> **What to produce**
Output the full listing below exactly.

╔══

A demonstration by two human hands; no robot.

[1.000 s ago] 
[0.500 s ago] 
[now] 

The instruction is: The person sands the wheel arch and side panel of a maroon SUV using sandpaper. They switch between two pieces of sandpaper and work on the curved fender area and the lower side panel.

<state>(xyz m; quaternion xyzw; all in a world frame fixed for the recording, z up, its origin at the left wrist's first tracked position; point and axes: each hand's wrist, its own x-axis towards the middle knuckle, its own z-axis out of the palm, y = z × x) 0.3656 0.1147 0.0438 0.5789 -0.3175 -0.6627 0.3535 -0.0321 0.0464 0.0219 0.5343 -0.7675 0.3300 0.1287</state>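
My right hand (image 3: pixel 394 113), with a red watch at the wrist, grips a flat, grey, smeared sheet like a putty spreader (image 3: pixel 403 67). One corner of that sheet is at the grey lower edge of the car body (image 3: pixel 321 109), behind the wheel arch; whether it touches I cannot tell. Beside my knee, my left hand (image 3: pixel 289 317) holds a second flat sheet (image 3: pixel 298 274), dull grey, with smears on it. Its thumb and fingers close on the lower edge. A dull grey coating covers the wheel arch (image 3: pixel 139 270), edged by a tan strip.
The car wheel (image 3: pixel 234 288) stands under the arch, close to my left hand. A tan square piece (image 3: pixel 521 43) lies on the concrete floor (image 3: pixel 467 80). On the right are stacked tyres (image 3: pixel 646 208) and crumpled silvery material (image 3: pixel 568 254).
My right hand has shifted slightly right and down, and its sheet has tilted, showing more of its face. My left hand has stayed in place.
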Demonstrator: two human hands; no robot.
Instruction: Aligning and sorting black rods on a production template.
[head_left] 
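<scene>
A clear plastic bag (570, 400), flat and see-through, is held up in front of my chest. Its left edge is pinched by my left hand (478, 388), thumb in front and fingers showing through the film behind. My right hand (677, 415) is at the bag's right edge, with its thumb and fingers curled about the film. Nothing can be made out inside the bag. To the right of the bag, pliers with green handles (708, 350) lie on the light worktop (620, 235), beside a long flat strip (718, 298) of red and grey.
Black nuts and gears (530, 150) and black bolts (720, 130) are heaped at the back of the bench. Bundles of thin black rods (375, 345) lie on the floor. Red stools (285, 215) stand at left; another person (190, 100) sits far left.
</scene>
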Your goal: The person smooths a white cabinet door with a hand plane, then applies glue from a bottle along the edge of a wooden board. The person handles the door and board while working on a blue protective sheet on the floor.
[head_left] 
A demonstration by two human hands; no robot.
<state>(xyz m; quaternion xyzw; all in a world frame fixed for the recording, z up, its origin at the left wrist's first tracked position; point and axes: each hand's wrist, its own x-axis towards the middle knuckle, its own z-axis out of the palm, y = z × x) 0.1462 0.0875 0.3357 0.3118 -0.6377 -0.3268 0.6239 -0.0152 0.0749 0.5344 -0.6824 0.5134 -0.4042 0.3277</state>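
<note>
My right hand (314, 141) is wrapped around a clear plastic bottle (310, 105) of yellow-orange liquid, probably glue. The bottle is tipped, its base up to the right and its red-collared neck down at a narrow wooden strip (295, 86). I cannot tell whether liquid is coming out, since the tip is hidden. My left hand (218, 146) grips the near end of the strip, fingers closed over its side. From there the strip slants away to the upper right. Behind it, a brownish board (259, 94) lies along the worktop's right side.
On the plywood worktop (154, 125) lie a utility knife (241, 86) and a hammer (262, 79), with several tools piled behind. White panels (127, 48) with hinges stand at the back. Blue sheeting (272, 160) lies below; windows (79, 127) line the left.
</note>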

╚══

> **Response to the exercise**
A demonstration by two human hands; no robot.

[1.000 s ago] 
[0.500 s ago] 
[now] 

The instruction is: The person sands the wheel arch and side panel of a maroon SUV using sandpaper. They switch between two pieces of sandpaper and work on the curved fender area and the lower side panel.

<state>(xyz m; quaternion xyzw; all in a world frame fixed for the recording, z up, its origin at the left wrist's first tracked position; point and axes: each hand's wrist, its own x-axis towards the middle knuckle, its own z-axis out of the palm, y = z × x) 0.3656 0.1147 0.0438 0.5789 -0.3175 -0.6627 0.3535 -0.0321 0.0464 0.0219 0.5343 -0.7675 0.3300 0.1287</state>
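My right hand (image 3: pixel 394 113), with a red watch at the wrist, grips a flat, grey, smeared sheet like a putty spreader (image 3: pixel 403 67). One corner of that sheet is at the grey lower edge of the car body (image 3: pixel 321 109), behind the wheel arch; whether it touches I cannot tell. Beside my knee, my left hand (image 3: pixel 289 317) holds a second flat sheet (image 3: pixel 298 274), dull grey, with smears on it. Its thumb and fingers close on the lower edge. A dull grey coating covers the wheel arch (image 3: pixel 139 270), edged by a tan strip.
The car wheel (image 3: pixel 234 288) stands under the arch, close to my left hand. A tan square piece (image 3: pixel 521 43) lies on the concrete floor (image 3: pixel 467 80). On the right are stacked tyres (image 3: pixel 646 208) and crumpled silvery material (image 3: pixel 568 254).
My right hand has shifted slightly right and down, and its sheet has tilted, showing more of its face. My left hand has stayed in place.
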Demonstrator: two human hands; no robot.
Instruction: Aligning and sorting black rods on a production template.
[head_left] 
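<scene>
A clear plastic bag (570, 400), flat and see-through, is held up in front of my chest. Its left edge is pinched by my left hand (478, 388), thumb in front and fingers showing through the film behind. My right hand (677, 415) is at the bag's right edge, with its thumb and fingers curled about the film. Nothing can be made out inside the bag. To the right of the bag, pliers with green handles (708, 350) lie on the light worktop (620, 235), beside a long flat strip (718, 298) of red and grey.
Black nuts and gears (530, 150) and black bolts (720, 130) are heaped at the back of the bench. Bundles of thin black rods (375, 345) lie on the floor. Red stools (285, 215) stand at left; another person (190, 100) sits far left.
</scene>
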Your goal: The person smooths a white cabinet door with a hand plane, then applies glue from a bottle along the edge of a wooden board. The person handles the door and board while working on a blue protective sheet on the floor.
[head_left] 
A demonstration by two human hands; no robot.
<state>(xyz m; quaternion xyzw; all in a world frame fixed for the recording, z up, its origin at the left wrist's first tracked position; point and axes: each hand's wrist, its own x-axis towards the middle knuckle, its own z-axis out of the palm, y = z × x) 0.1462 0.0875 0.3357 0.3118 -0.6377 -0.3268 0.6239 -0.0152 0.0749 0.5344 -0.6824 0.5134 -0.4042 0.3277</state>
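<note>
My right hand (314, 141) is wrapped around a clear plastic bottle (310, 105) of yellow-orange liquid, probably glue. The bottle is tipped, its base up to the right and its red-collared neck down at a narrow wooden strip (295, 86). I cannot tell whether liquid is coming out, since the tip is hidden. My left hand (218, 146) grips the near end of the strip, fingers closed over its side. From there the strip slants away to the upper right. Behind it, a brownish board (259, 94) lies along the worktop's right side.
On the plywood worktop (154, 125) lie a utility knife (241, 86) and a hammer (262, 79), with several tools piled behind. White panels (127, 48) with hinges stand at the back. Blue sheeting (272, 160) lies below; windows (79, 127) line the left.
</note>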

The output has been given in full.